The Phillies also will have a fiercer path than ever through the National League. In their own division, the Braves figure to be rejuvenated by injury returnees and will be one of the favorites in projection models entering spring training.
Meanwhile, the Mets are an emerging powerhouse, fresh off an NLCS appearance after knocking Philadelphia out of the postseason. Comparisons with New York are maybe the biggest motivator for the Phils to leap into the Soto fray.
The Phillies' odds with Soto in house end up at 16.2% for a pennant and 33.6% for the NL East title. In the alternate reality in which Soto ends up with the Mets, those numbers fell to 8.9% and 3.6%.
In other words, one big motivation for the Phillies to go all-in for Soto is simply to keep him away from the Mets -- and the rest of the National League.

Boston Red Sox
Soto Score: 97.92
Postseason increase: 26.2% | Championship increase: 1.8%
The Red Sox land here because of a modest impact on their pennant and World Series odds. That simply means they have more work to do on their roster than baseball's current set of elite teams. However, none of the Soto suitors got a bigger regular-season boost in simulations than Boston.
While we refer to five wins as a good baseline expectation for Soto's impact on a team's record, for Boston that number landed at 6.5 -- pushing the Red Sox from a below-.500 baseline to around an 83-win expectation. That improvement moves Boston from the fringe of playoff contention to about a 40% shot at playing into October.
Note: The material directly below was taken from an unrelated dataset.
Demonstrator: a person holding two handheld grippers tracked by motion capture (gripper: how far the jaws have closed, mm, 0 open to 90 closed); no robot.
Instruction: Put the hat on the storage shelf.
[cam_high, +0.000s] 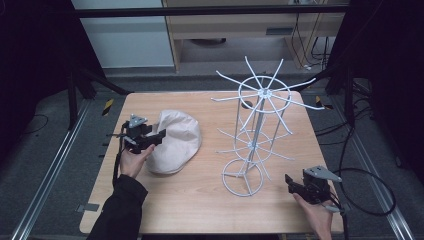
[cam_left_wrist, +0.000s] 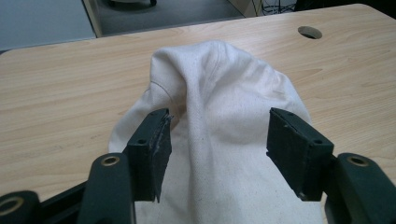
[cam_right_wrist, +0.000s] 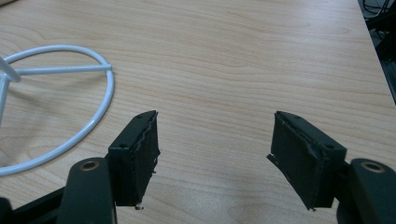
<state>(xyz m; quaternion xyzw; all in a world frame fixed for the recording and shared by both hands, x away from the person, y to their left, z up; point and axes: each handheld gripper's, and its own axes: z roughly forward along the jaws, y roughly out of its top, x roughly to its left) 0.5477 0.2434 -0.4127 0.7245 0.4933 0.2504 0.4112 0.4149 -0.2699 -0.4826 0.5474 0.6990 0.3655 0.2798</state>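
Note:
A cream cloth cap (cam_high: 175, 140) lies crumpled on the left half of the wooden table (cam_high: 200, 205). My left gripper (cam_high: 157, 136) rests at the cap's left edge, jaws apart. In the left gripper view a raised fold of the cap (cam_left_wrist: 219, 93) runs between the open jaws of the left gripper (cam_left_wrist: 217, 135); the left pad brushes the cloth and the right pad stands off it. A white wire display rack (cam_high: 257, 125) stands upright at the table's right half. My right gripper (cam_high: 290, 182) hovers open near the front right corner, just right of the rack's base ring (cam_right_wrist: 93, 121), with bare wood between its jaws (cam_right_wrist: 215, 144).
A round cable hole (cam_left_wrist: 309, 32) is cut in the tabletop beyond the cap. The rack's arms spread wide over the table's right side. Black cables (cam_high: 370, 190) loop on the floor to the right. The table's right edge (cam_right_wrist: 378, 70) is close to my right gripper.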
Some of this is misleading. The Red Sox are young in some key areas and while youth can hold down a forecast, it adds to variability in the projection as well -- for the better. Still, you can certainly understand why the Red Sox have been so aggressive in their pursuit of a player who has so often been compared to Ted Williams.

New York Mets
Soto Score: 96.51
Postseason increase: 20.8% | Championship increase: 3.0%
The Mets' baseline is likely to improve a great deal over the weeks to come as David Stearns fine-tunes a roster that saw a number of players fall off the depth chart because of expiring contracts.
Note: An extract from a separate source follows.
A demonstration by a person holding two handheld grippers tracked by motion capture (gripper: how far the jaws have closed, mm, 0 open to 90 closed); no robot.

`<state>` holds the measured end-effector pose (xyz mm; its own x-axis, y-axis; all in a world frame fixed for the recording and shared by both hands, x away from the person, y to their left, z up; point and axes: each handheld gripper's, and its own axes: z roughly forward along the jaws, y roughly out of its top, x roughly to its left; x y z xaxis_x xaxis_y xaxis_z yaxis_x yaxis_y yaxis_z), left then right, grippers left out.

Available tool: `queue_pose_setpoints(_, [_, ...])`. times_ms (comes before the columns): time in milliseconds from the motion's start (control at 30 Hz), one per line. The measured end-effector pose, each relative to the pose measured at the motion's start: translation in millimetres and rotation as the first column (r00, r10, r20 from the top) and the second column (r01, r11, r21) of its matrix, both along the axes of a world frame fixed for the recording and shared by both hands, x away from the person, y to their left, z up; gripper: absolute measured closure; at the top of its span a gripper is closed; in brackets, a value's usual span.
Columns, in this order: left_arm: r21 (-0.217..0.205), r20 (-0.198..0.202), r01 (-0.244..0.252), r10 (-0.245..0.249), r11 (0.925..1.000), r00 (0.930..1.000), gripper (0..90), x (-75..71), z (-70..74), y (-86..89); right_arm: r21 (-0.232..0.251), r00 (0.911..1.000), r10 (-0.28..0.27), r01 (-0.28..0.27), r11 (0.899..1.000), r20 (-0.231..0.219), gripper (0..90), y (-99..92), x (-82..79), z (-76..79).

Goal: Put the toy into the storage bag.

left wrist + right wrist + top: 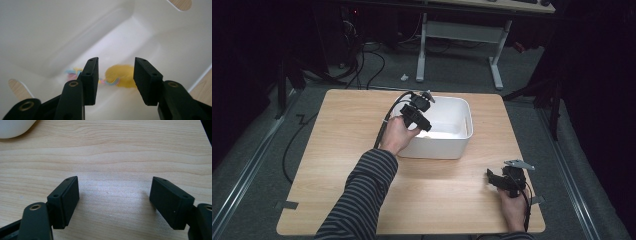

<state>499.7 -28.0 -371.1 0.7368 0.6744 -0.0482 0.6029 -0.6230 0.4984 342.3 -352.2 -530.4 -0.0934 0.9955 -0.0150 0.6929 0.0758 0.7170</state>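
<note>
Nearest the lens, left gripper view: two black fingers of the left gripper, set apart w/ a clear gap, nothing between them. They point down into a white bin, aimed at a small yellow item w/ pink-blue-yellow strands trailing off it. The item lies on the bin floor near a corner, blurred, so its exact kind cannot be told. The gap roughly frames the yellow part, which suggests the fingers are held apart in readiness to close on it; no contact yet.

High view: left gripper is held over the bin's near-left rim, tilted inward — the angle prob. needed to clear the wall and reach the floor. The bin stands at the far-centre of the worktop.

Right gripper rests low at the near-right of the worktop, well apart from the bin, likely parked so as not to crowd the reach. Right gripper view: its fingers are wide apart over bare wood, holding nothing; a curve of the bin sits at top left.

Judgement: approach phase — grasp not yet made.
</note>
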Motion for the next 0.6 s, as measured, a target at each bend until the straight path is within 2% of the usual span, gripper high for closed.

Right now, adding Soto has a marginal upgrade on the Mets' title chances in 2025 because New York would still slot below other NL contenders such as the Dodgers, Braves, Phillies and (possibly) the Padres. That's going to change, though those other teams will be adding as well.
Although we're focused on next season in this exercise, Soto is likely to sign for more than a decade. Thus his impact, as measured here, will compound on an annual basis.
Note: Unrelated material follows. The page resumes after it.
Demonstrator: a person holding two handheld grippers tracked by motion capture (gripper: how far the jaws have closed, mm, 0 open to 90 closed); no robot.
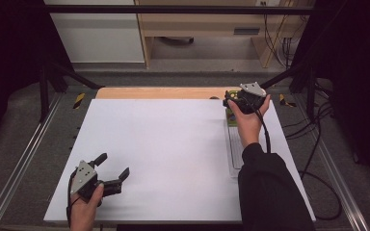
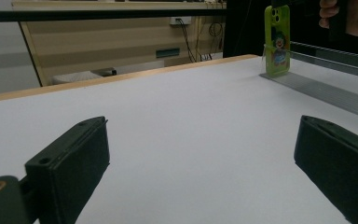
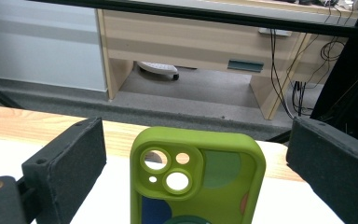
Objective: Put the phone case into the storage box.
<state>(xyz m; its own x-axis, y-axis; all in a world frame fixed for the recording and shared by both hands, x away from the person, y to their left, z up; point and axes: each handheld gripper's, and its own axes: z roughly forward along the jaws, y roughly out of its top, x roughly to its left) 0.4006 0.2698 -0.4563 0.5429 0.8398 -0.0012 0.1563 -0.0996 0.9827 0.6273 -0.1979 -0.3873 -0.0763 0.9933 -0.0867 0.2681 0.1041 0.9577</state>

Whatever happens the rest of this offseason, Soto would make an ideal cornerstone player for the Mets for years to come.

Toronto Blue Jays
Soto Score: 95.16
Postseason increase: 21.7% | Championship increase: 1.8%
The Jays are similar to Boston in how a Soto addition boosts them against the AL's other top teams: It closes the gap, but there is more work to do. Toronto also gets less of a jolt to its regular-season projection than Boston.
You can argue whether Soto makes sense for Toronto given the uncertainty around the long-term presence of foundational players Vladimir Guerrero Jr. and Bo Bichette, both of whom can become free agents after next season.
Having a 26-year-old Soto in hand would give the Blue Jays a centerpiece to rapidly reset things in Toronto. As much as he'd cost, the Blue Jays' future payroll outlook is very clean. Of course, Soto would have to buy into this vision. Given the apparent aggressiveness of Toronto's push for him, the Blue Jays must believe they can sell it.

San Francisco Giants
Soto Score: 93.21
Postseason increase: 22.2% | Championship increase: 0.7%
With Matt Chapman and Jung Hoo Lee both locked in for the rest of the decade, Soto would propel the Giants back to relevance as the star of a foundational trio of position players the team can build around.
First-time exec Buster Posey is still figuring out this president of baseball operations thing, but now is not the time to sit tight, though that's apparently what the Giants are content to do.
The Dodgers have already left the Giants in the dust, and if the Giants don't start acting like the big market team that they are, that's not going to change.